ABOUT THIS TASK
Among the records below, find the lines that contain "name" and copy each of them.

╔══

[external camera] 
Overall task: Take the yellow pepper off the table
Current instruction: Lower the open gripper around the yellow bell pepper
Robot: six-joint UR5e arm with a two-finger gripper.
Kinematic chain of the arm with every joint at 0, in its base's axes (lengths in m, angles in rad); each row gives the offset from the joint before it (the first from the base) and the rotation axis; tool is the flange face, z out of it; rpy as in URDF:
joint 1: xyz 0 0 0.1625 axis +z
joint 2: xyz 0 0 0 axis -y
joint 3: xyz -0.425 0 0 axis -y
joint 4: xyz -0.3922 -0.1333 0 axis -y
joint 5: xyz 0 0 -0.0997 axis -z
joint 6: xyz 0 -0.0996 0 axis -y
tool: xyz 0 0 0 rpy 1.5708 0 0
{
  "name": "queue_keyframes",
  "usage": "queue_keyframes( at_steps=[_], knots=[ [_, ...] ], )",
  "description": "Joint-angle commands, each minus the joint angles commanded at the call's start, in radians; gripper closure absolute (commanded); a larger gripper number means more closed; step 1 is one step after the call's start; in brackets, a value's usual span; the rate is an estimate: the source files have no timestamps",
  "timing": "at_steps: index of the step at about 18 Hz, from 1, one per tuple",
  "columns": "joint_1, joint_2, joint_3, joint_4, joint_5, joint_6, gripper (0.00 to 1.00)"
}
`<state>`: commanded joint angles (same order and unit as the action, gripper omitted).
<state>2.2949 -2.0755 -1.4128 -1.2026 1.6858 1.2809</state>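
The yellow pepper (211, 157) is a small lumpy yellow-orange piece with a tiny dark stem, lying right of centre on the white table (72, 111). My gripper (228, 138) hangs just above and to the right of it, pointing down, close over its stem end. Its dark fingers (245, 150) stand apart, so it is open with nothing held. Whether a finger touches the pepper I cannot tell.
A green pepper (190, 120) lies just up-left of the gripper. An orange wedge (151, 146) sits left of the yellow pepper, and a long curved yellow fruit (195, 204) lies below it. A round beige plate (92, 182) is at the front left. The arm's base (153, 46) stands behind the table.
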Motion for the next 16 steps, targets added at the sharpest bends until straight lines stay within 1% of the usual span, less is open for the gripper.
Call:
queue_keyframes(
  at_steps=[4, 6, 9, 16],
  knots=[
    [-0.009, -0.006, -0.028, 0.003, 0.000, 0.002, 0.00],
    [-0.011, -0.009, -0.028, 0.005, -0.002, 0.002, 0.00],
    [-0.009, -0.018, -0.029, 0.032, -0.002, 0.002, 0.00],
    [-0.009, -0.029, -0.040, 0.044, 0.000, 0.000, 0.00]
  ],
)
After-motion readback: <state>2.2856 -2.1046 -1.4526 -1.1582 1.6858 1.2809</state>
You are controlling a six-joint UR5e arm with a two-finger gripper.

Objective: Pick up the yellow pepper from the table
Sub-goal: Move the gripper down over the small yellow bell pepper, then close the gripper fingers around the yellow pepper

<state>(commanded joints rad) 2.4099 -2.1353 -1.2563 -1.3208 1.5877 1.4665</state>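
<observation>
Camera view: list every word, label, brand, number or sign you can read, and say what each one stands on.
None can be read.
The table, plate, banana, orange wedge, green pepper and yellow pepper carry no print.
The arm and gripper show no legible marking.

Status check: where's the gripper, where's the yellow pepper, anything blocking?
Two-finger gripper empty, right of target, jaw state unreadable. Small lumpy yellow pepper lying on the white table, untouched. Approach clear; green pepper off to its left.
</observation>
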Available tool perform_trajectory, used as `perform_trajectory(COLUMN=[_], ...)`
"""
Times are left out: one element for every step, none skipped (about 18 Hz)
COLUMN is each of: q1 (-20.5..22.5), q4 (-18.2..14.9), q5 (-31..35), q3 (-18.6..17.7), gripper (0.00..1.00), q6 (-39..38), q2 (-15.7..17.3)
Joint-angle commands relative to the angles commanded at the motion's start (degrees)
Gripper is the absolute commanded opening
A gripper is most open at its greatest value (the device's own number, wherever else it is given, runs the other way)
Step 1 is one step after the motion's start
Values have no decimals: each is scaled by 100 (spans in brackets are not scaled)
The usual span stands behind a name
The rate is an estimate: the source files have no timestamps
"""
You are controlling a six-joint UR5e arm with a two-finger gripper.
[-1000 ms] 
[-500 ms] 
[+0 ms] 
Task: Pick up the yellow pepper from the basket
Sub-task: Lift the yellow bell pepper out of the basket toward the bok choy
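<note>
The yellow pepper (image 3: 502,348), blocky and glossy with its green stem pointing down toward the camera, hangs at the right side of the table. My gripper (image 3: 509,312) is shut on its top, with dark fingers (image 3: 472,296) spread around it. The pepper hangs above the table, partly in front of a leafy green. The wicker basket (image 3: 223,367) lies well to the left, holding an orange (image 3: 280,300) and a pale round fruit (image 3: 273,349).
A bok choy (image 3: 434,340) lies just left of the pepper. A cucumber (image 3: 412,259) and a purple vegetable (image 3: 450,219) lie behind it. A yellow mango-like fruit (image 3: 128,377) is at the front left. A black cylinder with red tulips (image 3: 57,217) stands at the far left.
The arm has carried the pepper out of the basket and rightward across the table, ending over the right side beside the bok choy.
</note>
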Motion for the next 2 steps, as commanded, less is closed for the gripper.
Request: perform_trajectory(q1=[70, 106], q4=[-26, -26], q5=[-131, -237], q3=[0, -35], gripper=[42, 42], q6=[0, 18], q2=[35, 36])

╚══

EXERCISE SOLUTION
  "name": "queue_keyframes",
The usual span stands behind a name

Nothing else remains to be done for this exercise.